__WHAT TO WORK ON__. Please reproduce all of the listing below exactly and drop its images.
┄┄┄┄┄┄
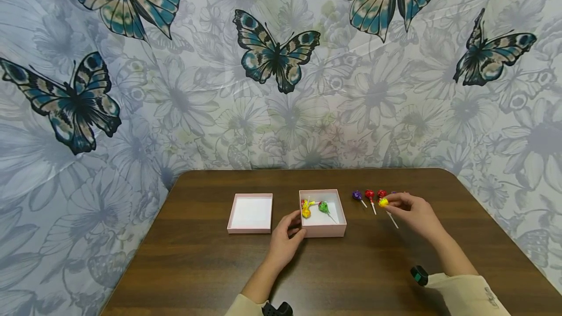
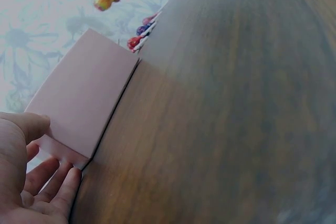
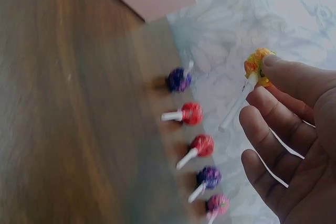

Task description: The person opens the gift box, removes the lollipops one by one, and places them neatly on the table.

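My right hand (image 1: pixel 414 216) pinches a yellow lollipop (image 3: pixel 257 64) by its wrapped head between thumb and forefinger, its white stick slanting down. It is raised above a row of lollipops on the table. My left hand (image 1: pixel 284 240) holds the near left corner of a pale pink box (image 1: pixel 325 230), thumb on one wall and fingertips along another. Inside the open box lie a yellow lollipop (image 1: pixel 306 211) and a green lollipop (image 1: pixel 324 207); a bit of red shows beside the yellow one.
A shallow pink lid (image 1: pixel 250 231) with a white inside lies left of the box. Right of the box, the row includes a purple lollipop (image 3: pixel 179 80), red lollipops (image 3: pixel 192 113), another purple one and a pink lollipop (image 3: pixel 217 203). A butterfly-patterned cloth (image 1: pixel 281 130) hangs behind the brown table (image 1: pixel 197 277).
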`<state>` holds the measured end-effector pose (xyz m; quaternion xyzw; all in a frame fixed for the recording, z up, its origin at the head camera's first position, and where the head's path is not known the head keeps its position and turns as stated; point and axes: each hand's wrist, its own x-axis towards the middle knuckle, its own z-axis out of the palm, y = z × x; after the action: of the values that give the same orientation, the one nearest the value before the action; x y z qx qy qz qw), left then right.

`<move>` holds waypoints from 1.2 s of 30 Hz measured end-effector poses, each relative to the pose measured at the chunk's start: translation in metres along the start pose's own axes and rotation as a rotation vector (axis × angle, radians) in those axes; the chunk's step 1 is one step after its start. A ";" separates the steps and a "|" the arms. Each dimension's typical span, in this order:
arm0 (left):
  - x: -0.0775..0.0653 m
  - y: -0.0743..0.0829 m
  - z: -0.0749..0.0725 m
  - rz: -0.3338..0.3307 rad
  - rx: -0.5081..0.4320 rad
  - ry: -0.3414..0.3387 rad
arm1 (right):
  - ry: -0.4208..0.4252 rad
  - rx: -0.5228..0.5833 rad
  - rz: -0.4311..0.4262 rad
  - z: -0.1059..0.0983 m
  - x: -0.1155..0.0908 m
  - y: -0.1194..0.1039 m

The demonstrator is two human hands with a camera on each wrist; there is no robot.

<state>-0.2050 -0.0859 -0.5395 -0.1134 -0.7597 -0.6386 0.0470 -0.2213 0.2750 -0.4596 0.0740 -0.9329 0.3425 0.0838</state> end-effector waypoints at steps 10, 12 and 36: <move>-0.001 0.002 0.000 -0.001 0.012 -0.002 | 0.044 -0.072 0.100 -0.010 -0.020 0.027; -0.001 0.002 0.001 0.004 0.010 -0.001 | 0.049 -0.091 0.113 -0.012 -0.023 0.032; -0.009 0.031 0.001 -0.012 0.030 0.023 | -0.035 -0.153 0.245 -0.025 -0.043 0.068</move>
<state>-0.1885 -0.0805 -0.5119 -0.1008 -0.7693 -0.6285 0.0537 -0.1903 0.3465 -0.4923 -0.0410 -0.9597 0.2765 0.0304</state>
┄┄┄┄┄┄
__REPLY__.
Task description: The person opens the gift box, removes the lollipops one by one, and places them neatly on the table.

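My right hand (image 1: pixel 414 216) pinches a yellow lollipop (image 3: pixel 257 64) by its wrapped head between thumb and forefinger, its white stick slanting down. It is raised above a row of lollipops on the table. My left hand (image 1: pixel 284 240) holds the near left corner of a pale pink box (image 1: pixel 325 230), thumb on one wall and fingertips along another. Inside the open box lie a yellow lollipop (image 1: pixel 306 211) and a green lollipop (image 1: pixel 324 207); a bit of red shows beside the yellow one.
A shallow pink lid (image 1: pixel 250 231) with a white inside lies left of the box. Right of the box, the row includes a purple lollipop (image 3: pixel 179 80), red lollipops (image 3: pixel 192 113), another purple one and a pink lollipop (image 3: pixel 217 203). A butterfly-patterned cloth (image 1: pixel 281 130) hangs behind the brown table (image 1: pixel 197 277).
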`<state>` holds the measured end-effector pose (xyz m; quaternion xyzw; all in a frame fixed for the recording, z up, its origin at the head camera's first position, and where the head's path is not known the head keeps its position and turns as stated; point and axes: each hand's wrist, its own x-axis towards the middle knuckle, its own z-axis out of the palm, y = z × x; after the action: of the values that give the same orientation, the one nearest the value before the action; x y z qx qy qz qw), left then right.

`<move>` holds waypoints from 1.2 s of 30 Hz measured end-effector poses, each relative to the pose measured at the chunk's start: translation in metres along the start pose's own axes and rotation as a rotation vector (axis × angle, radians) in those axes; the chunk's step 1 is one step after its start. A ";" separates the steps and a "|" the arms. Each dimension's typical span, in this order:
arm0 (left):
  - x: -0.0775..0.0653 m
  - y: -0.0743..0.0829 m
  - z: -0.0749..0.0725 m
  - rz: -0.3338..0.3307 rad
  - rx: -0.5081..0.4320 rad
  - ry: -0.3414..0.3387 rad
arm1 (right):
  - ry: -0.4208..0.4252 rad
  - rx: -0.5228..0.5833 rad
  - rz: -0.4311..0.4262 rad
  - z: -0.1059..0.0983 m
  - x: -0.1155..0.0908 m
  - y: -0.1194..0.1039 m

The demonstrator is two human hands with a camera on each wrist; there is no robot.

<state>-0.2050 -0.0859 -0.5395 -0.1134 -0.7597 -0.6386 0.0470 -0.2213 0.2750 -0.4596 0.0740 -0.9329 0.3425 0.0838</state> end-effector waypoints at steps 10, 12 and 36: <move>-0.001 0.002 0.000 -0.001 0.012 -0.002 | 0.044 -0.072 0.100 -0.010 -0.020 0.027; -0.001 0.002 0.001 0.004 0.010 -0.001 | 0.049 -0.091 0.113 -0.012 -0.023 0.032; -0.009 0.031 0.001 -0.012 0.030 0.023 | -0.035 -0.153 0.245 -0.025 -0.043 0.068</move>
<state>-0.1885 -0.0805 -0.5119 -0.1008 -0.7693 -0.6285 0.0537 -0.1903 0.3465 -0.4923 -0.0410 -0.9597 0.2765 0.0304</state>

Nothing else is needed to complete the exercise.